» **Task data**:
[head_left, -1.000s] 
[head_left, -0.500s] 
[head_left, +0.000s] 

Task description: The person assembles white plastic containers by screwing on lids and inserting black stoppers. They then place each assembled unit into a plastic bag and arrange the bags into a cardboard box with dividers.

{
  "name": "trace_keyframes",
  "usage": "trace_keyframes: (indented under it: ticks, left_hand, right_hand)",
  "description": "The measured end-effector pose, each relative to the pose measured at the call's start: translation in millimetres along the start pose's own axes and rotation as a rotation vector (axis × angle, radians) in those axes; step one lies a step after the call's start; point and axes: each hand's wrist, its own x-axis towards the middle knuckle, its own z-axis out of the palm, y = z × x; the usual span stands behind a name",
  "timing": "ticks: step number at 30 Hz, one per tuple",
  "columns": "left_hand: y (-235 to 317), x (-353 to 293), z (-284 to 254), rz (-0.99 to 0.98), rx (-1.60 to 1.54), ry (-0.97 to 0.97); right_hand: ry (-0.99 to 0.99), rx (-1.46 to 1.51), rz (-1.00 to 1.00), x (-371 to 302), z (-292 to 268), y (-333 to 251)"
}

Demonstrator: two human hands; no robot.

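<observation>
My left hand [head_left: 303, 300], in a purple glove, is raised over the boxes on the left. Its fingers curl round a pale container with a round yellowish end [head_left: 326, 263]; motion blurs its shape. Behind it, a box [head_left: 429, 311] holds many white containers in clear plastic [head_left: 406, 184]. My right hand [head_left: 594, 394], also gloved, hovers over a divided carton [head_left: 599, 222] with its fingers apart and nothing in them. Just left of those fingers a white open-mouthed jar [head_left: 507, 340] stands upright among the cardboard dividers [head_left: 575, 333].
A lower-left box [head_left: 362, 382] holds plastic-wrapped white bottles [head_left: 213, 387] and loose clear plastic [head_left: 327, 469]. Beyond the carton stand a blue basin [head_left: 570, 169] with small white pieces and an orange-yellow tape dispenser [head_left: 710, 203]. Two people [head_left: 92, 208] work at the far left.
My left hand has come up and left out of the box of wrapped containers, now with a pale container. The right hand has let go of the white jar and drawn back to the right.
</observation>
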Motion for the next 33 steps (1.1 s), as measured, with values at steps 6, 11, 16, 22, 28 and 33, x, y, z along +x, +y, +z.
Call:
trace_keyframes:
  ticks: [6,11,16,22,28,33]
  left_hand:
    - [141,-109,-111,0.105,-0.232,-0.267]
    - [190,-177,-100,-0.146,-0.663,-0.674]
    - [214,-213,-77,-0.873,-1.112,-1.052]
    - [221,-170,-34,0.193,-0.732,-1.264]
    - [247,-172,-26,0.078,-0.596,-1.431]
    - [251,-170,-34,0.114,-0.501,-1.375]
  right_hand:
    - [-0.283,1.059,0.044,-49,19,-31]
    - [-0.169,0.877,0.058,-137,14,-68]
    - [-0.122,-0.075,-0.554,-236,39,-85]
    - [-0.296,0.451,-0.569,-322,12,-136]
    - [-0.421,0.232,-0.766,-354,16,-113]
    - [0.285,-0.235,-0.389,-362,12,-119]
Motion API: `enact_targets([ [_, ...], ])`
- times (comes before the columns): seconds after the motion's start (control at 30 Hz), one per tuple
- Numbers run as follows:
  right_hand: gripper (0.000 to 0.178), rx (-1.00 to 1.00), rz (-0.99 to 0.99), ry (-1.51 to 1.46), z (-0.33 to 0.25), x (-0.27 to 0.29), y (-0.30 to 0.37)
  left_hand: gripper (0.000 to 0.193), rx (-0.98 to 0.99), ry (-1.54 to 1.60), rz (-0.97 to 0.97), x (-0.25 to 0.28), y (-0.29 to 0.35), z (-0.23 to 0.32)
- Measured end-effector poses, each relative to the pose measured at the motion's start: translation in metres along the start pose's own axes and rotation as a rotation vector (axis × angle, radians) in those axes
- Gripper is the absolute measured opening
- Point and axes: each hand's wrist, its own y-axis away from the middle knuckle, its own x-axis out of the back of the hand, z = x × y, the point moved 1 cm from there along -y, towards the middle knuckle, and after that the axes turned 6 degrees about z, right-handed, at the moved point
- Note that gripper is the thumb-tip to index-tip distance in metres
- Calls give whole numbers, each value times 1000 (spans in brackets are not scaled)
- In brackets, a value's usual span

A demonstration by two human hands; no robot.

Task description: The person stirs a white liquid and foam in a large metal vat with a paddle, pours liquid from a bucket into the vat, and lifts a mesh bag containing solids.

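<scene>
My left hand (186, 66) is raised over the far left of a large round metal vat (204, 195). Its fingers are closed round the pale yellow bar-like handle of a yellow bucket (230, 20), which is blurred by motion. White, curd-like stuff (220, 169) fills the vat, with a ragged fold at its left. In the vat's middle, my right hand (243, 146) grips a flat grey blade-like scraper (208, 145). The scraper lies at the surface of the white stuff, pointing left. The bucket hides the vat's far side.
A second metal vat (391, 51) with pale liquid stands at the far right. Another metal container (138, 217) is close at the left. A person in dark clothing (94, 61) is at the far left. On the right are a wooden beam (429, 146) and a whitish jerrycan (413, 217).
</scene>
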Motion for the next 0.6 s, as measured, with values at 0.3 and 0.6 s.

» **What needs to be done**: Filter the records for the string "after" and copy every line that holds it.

» **Exercise response**:
  "description": "The measured end-effector pose, each relative to the pose measured at the call's start: translation in millimetres along the start pose's own axes and rotation as a rotation vector (axis × angle, radians) in those axes; step one lies a step after the call's start; point and axes: each hand's wrist, its own x-axis towards the middle knuckle, its own z-axis out of the palm, y = z × x; the usual span stands behind a name",
- times (comes before the columns): seconds after the motion's start (control at 30 Hz), one per tuple
- Point and axes: each hand's wrist, its own y-axis away from the middle knuckle, its own x-axis out of the back of the hand, z = x × y, the point moved 1 cm from there along -y, towards the middle knuckle, and after that the axes turned 6 degrees about z, right-handed, at the moved point

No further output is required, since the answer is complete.